The only qualification for this Manor House bearing this name today is the lintel above the front door, a huge piece of stone with Manor House chiselled into it and incorporated here during one renovation. This had come, I was informed, from the original Manor House, the site of which was pointed out in the region of a very large corrugated iron roof on a building at the south end of Healey Nab. This hill had been overrun and devastated by Scottish 'marauders' in the early 14th century, which led to Hugh de Standish (who owned it) building his Pele tower in north Duxbury in 1319 for some protection during any future raids. It was beyond the ancient boundaries of Anglezarke, so was presumably the Manor House in Healey (although Healey was not a manor but part of Heapey) and therefore not the house lived in by Countess Alice, although this cannot have been far away.

A re-perusal of the earliest estate maps of Anglezarke in the Lancashire Record Office might allow a future identification of her house, which I strongly suspect might have been on the site of The Cliffs, with the latest version still there today. Previous versions were owned by the Standishes long before A.S. bought the manor in the early 17th century, and used as a dower house for widows. In any case she must have lived in one of the 12 messuages with 12 gardens mentioned in A.S.'s inquisition , and I was standing in front of another, with several surviving 16th century features. I had also just passed the site of the water-mill mentioned and through some of the "240 acres of land, 30 acres of meadow, 130 acres of pasture, 8 acres of wood, 500 acres of furze and heath, 200 acres of moor", also mentioned. The "100 acres of marsh" were drained long ago and are now the reservoirs.
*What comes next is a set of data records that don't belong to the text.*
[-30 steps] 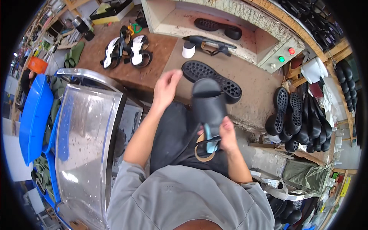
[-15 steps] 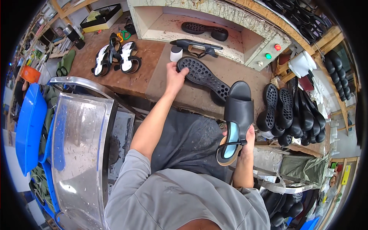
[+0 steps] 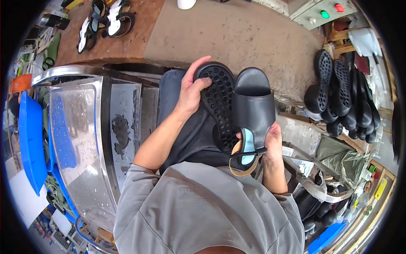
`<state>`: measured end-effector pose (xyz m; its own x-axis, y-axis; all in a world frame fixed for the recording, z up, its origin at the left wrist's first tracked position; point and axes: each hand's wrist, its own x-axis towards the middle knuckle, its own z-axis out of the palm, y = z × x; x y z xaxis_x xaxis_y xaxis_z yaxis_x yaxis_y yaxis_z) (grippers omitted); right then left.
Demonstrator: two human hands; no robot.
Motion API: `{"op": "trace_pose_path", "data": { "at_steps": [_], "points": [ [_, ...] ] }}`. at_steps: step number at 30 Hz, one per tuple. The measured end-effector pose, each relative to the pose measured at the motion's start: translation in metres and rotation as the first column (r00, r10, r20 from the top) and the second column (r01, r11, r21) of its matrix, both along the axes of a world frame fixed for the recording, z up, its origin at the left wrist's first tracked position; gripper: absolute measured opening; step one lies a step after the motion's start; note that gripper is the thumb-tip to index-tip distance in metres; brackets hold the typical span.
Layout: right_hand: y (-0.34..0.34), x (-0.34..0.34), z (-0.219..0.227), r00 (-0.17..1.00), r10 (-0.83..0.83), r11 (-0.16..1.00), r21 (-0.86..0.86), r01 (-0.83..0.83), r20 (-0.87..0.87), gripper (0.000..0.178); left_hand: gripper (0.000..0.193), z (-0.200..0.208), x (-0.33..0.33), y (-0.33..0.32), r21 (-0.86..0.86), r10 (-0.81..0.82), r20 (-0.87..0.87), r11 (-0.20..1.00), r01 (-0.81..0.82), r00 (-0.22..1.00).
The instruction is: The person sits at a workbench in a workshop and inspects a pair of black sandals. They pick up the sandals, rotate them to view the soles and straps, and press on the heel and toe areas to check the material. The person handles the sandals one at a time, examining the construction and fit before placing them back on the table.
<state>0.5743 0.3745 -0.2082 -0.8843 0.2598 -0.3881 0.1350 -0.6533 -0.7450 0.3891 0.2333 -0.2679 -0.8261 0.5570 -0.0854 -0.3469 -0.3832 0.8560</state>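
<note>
My left hand (image 3: 189, 94) grips the toe end of a black shoe sole (image 3: 219, 103), thumb on its hole-patterned face and index finger stretched along the outer edge. Beside it, my right hand (image 3: 273, 143) holds a black open-toe sandal (image 3: 253, 111) by the heel end. The sandal has a wide smooth upper, a light blue insole and a thin back strap with a tan lining. Both pieces are side by side above my lap, toes pointing away from me. The sandal's heel part overlaps the sole's lower edge, and most of my right fingers are hidden behind the sandal.
A brown worktable (image 3: 198, 36) spans the far side, bearing strappy sandals with white insoles (image 3: 115, 23) at its left. Several black soles (image 3: 323, 72) stand at the right. A metal-framed clear panel (image 3: 78, 135) and blue tub (image 3: 31, 142) are at left.
My left hand has brought the sole from over the table back toward me, alongside the sandal. The view has tipped closer to my body, so the white box on the table is mostly out of sight.
</note>
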Motion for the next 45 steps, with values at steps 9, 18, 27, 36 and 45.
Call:
{"op": "trace_pose_path", "data": {
  "at_steps": [9,18,27,36,45],
  "points": [
    [-0.010,-0.019,-0.034,0.991,0.086,0.994,0.058,-0.093,0.104,0.023,0.058,-0.002,-0.011,-0.002,0.121,-0.161,0.120,0.982,0.147,0.979],
    [-0.013,-0.018,-0.042,0.976,0.099,0.988,0.096,-0.119,0.193,0.018,0.055,-0.002,-0.016,-0.003,0.223,-0.216,0.171,0.959,0.176,0.961],
    [-0.013,-0.013,-0.023,0.964,0.167,0.957,0.202,-0.209,0.208,0.019,0.090,0.001,-0.010,-0.008,0.247,-0.284,-0.022,0.927,0.280,0.959],
    [-0.014,-0.019,-0.015,0.963,0.143,0.930,0.302,-0.211,0.230,0.021,0.063,0.003,0.002,-0.008,0.245,-0.305,0.090,0.930,0.275,0.948],
    [-0.019,0.000,-0.019,0.967,0.225,0.894,0.370,-0.252,0.116,0.029,0.047,0.006,-0.016,0.008,0.117,-0.206,0.297,0.977,0.179,0.932]
  ]
}}
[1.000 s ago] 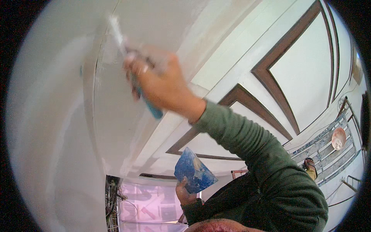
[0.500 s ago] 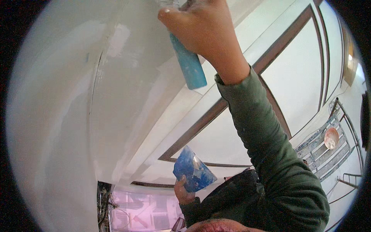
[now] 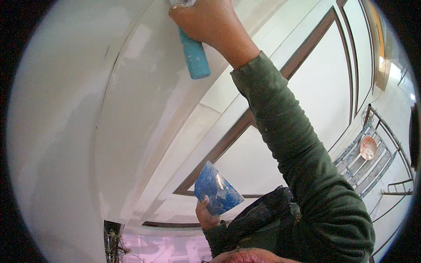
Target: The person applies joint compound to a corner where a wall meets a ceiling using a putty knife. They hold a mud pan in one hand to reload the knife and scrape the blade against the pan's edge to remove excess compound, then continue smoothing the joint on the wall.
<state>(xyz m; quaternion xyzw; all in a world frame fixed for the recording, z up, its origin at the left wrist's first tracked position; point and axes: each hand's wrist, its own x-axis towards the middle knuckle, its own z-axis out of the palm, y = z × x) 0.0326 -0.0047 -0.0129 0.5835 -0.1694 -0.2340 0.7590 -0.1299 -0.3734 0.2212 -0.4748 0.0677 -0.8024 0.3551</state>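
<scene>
My right hand (image 3: 212, 22) is raised at the top, its fingers wrapped round a scraper with a teal handle (image 3: 195, 57). The handle sticks out below the fist; most of the blade lies past the picture's upper edge. That hand is up by the smooth grey-white plastered surface (image 3: 144, 101), and whether the blade touches it I cannot tell. Lower down, my left hand (image 3: 207, 215) grips a blue putty-smeared plate (image 3: 217, 188) by its lower edge. The plate has straight edges and a pointed upper corner, and pale smears mark its face.
A thin dark crack (image 3: 106, 90) runs along the plastered surface. White panels with brown trim (image 3: 309, 52) stand to the right. At the far right, a slatted scaffold platform (image 3: 351, 164) with metal rails carries an orange bowl (image 3: 368, 148). Loose wires (image 3: 115, 239) hang in a dark opening below.
My right hand and the scraper have shifted left and a little up in the picture. The surroundings have shifted slightly too, while the left hand keeps hold of the blue plate.
</scene>
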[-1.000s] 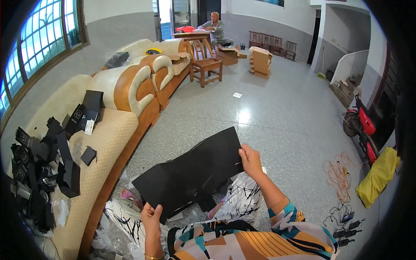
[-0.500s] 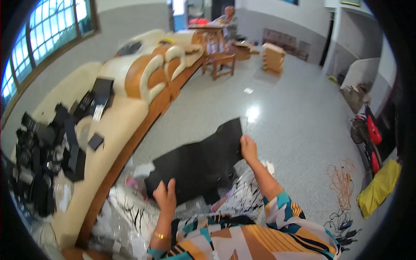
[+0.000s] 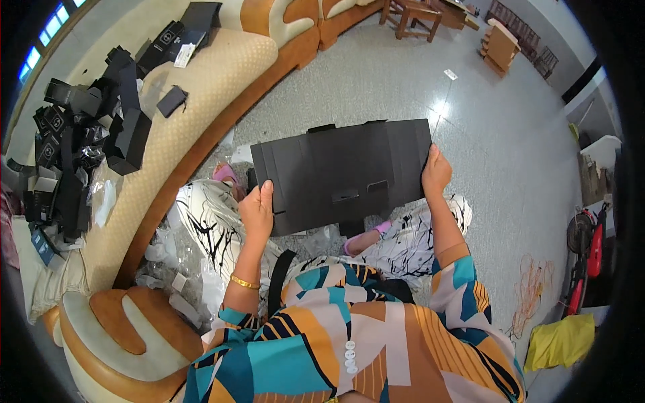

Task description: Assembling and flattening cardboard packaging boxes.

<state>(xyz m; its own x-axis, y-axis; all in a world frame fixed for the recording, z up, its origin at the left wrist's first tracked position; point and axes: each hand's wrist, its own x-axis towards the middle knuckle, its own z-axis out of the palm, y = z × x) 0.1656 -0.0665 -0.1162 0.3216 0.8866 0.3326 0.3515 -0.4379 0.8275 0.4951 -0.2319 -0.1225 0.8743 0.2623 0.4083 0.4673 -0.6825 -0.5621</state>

This happened so recently, with no time for follow up, but for me this day and the next encapsulated so many elements of previous and future research. This visit took place in the morning of Thursday, 4 September 2003 on my way from Darwen to Preston Station to catch a train to London, with the intention of spending an hour or so before closing time at 5 o'clock in the British Library (next door to King's Cross-St Pancras) before meeting my daughter at The Globe for an evening performance of The Taming of the Shrew . The reason for the delay of this particular train and for all passengers being subjected to a security check, was that Queen Elizabeth II was hitched onto it, travelling from Glasgow to London . I never saw any trace of her or the Royal Coach (security precautions were obviously efficacious), but was equipped with a quip that I had travelled to London with the Queen. My main thoughts, however, were more with Elizabeth I rather than II. I made it to the British Library a little later than predicted, but in time to order several Elizabethan MS documents for perusal the next day, and The Globe to see a magical all-female performance of an Elizabethan play.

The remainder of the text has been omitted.